Given Data / Assumptions:

• Compare an arbitrary particle with a sphere that has the same volume.
• Use surface areas to construct a dimensionless ratio.
• Particles are rigid and nonporous for the definition.

Concept / Approach:
Sphericity ψ is defined as ψ = A_sphere,eq / A_particle, where A_sphere,eq is the surface area of a sphere having the same volume as the particle.

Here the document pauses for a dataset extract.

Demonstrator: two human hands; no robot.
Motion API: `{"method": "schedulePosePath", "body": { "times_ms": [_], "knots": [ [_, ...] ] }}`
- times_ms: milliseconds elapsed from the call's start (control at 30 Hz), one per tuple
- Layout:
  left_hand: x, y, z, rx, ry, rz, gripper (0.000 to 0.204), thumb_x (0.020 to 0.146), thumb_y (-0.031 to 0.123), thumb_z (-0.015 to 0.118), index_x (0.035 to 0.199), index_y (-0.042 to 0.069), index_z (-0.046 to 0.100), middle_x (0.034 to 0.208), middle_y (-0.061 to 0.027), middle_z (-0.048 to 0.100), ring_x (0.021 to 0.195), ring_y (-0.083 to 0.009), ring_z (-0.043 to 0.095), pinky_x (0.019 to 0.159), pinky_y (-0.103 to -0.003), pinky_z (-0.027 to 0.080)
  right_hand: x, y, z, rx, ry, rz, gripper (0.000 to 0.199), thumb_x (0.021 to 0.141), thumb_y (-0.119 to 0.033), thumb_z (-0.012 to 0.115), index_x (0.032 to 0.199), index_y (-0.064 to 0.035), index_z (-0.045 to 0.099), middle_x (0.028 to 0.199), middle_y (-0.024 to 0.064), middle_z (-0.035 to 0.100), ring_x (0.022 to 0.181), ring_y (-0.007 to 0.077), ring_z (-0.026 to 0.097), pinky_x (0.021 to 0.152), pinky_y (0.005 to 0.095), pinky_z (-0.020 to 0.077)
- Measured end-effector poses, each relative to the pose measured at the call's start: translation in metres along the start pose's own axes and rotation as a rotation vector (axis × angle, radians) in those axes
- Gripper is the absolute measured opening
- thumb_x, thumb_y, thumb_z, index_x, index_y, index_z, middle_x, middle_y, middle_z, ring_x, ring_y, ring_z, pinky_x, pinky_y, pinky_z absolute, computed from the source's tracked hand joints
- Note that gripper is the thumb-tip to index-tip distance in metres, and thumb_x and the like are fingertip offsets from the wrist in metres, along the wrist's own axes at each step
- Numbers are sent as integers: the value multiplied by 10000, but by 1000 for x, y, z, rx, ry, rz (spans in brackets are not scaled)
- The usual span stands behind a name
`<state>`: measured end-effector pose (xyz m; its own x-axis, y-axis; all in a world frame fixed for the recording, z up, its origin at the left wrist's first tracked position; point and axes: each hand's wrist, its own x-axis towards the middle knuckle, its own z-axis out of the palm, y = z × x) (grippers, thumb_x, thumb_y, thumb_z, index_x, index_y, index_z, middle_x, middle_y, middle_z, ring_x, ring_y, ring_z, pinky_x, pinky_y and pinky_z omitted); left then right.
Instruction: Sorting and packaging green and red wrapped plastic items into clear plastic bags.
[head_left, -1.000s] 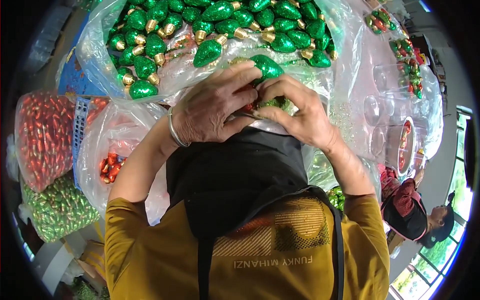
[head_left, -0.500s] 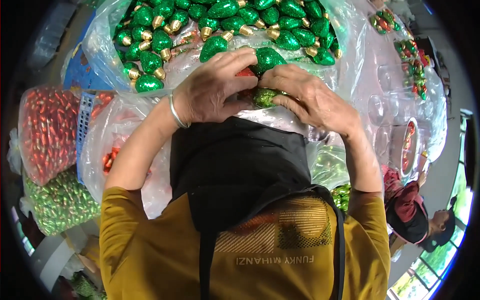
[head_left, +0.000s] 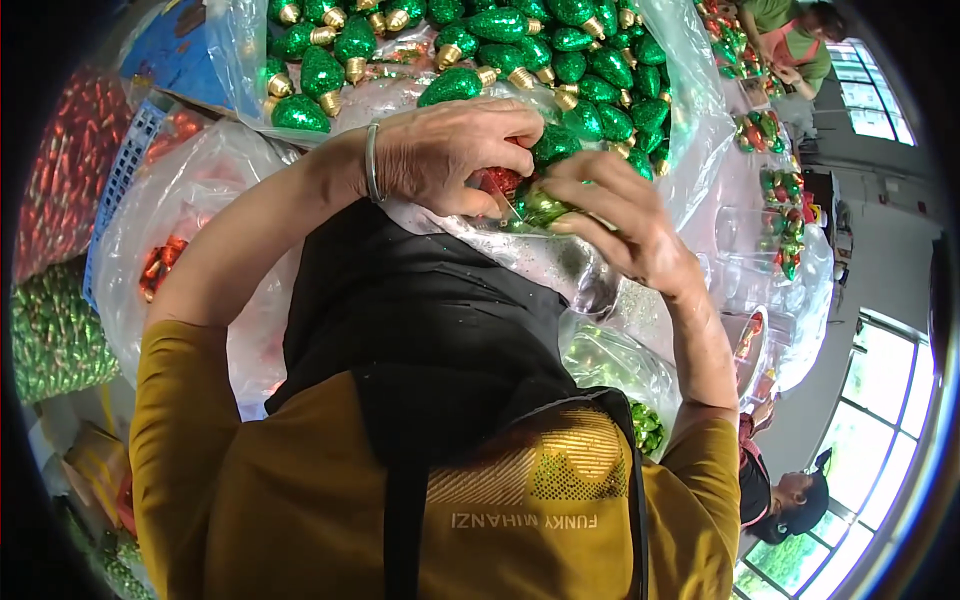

Because the sphere has the minimum surface area for a given volume, ψ ≤ 1, with ψ = 1 for a perfect sphere.

Step-by-Step Solution:
Let V_p be the particle volume.Define sphere of equal volume: diameter d_v so that (pi/6) d_v^3 = V_p.Compute A_sphere,eq = pi * d_v^2, compare to actual surface area A_p.Therefore ψ = A_sphere,eq / A_p (dimensionless).

Verification / Alternative check:
Textbook definitions and Perry’s handbook align with this expression and note that ψ approaches 1 as shapes near spherical.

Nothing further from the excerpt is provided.